Mais, dès que j'eus déposé la femme dans mon enclos, dès que je l'eus flattée, dès que j'eus, par jeu, baisé son agréable crinière, dès que, prenant sa tête entre mes mains, j'eus fixé mes yeux sur ses yeux verts, ses yeux en vérité couleur de fraîche, de tendre, de verte laitue, — oui, à ce moment-là, dès que les yeux verts de la belle bête, ses yeux noyés dans une brume si animalement ingénue, ses yeux profonds comme l'idée du printemps éternel, ses yeux résignés et pleins d'une impérieuse charité, dès que ses yeux, des yeux comme je n'en avais jamais vu, m'eurent imprégné de leurs fluides, — je devins ivre, et peut-être fou.

Que se passa-t-il?

Rien que je puisse dire, puisque j'étais ivre et peut-être fou.

Mais depuis ce moment-là, la bête dressée sur deux pattes, la bête devenue toute pareille à ce que j'étais, me domine et me dompte.

Et c'est moi qui broute la salade, la fraîche, la tendre, la verte laitue.

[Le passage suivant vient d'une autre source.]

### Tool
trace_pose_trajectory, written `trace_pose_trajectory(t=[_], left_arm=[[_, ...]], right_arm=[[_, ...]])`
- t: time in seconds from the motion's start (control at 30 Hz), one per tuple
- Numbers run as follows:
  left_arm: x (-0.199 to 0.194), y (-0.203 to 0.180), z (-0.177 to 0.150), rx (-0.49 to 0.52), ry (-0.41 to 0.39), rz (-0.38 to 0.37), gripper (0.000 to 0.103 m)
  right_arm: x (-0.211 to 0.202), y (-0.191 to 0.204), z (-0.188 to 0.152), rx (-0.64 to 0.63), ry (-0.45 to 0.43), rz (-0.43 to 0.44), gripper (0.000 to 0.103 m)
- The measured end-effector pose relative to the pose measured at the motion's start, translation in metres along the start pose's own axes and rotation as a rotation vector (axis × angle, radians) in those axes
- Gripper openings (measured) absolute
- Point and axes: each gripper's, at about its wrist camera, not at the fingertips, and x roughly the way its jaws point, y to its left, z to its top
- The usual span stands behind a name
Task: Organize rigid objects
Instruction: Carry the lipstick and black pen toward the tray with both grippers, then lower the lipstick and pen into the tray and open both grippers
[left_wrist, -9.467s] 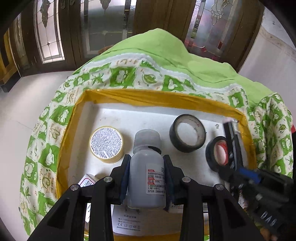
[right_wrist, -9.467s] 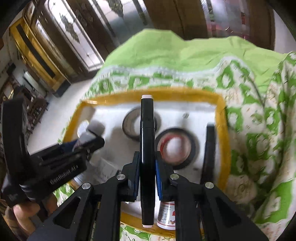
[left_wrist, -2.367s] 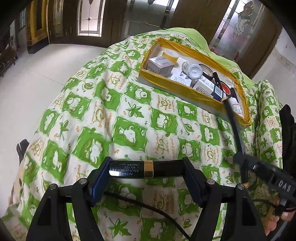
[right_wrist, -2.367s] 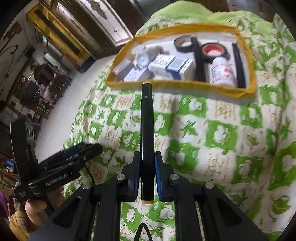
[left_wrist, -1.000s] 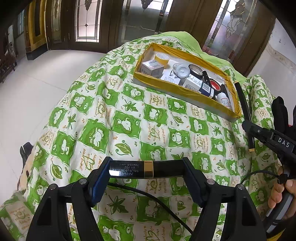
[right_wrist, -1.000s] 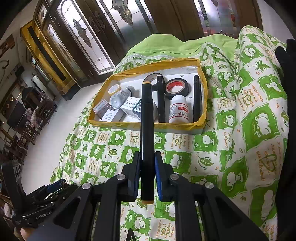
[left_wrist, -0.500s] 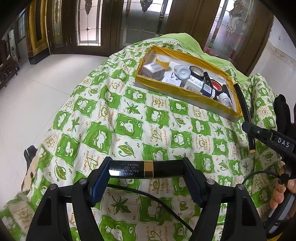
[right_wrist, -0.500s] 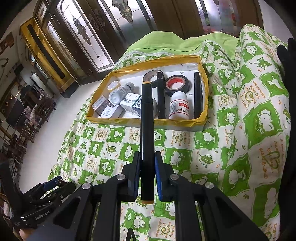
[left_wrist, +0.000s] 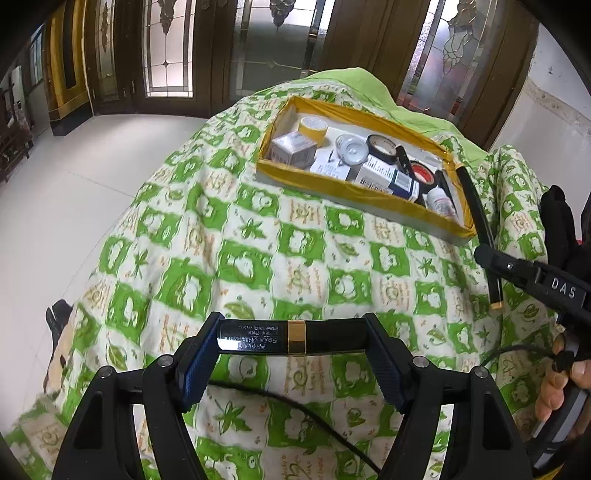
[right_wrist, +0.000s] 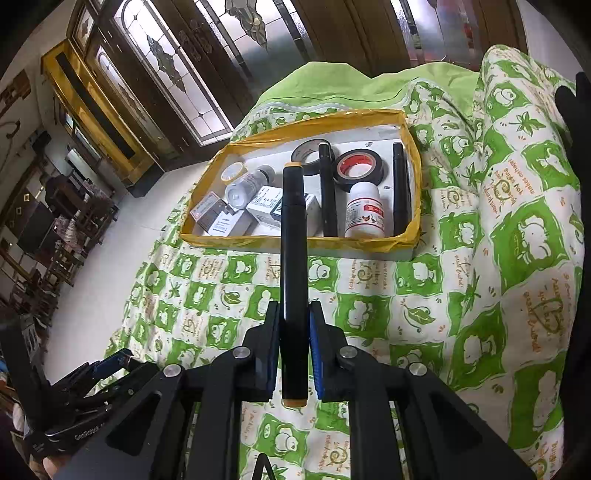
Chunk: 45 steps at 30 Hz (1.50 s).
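Tray (left_wrist: 354, 186) receded; left gripper (left_wrist: 291, 341) clamps tube (left_wrist: 291, 336) crosswise, right gripper (right_wrist: 293, 354) grips marker (right_wrist: 293, 258).

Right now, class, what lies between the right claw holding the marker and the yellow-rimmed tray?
Only bare green-checked quilt lies between the right claw, shut on the black marker, and the tray; nothing rests there. The right wrist view shows it.

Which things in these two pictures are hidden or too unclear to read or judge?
- Left wrist view: print on the black tube in the left gripper is too small.
- Right wrist view: the marker in the right gripper hides part of the white boxes in the tray.
- Left wrist view: tray labels are too small.
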Motion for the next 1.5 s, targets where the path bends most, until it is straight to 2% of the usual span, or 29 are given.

Et, je le sais maintenant, nul navire aux ailes blanches ne viendra m'enlever à la prison que je me suis faite, aux Iles Infortunées.

LA MAUVAISE FLEUR

Comme je passais devant les fleurs, devant la maison où les fleurs se pavanent et se pâment, je sentis une odeur émouvante et cruelle, une si mystérieuse odeur que j'en eus mal au cœur. Alors j'entrai dans la maison des fleurs et je dis :

« Madame, je vous en prie, donnez-moi cette fleur unique et triple qui sent les trois odeurs de la rose, de l'héliotrope et du jasmin, cette fleur essentielle et cruelle dont l'odeur absurde et lointaine me fait si mal au cœur.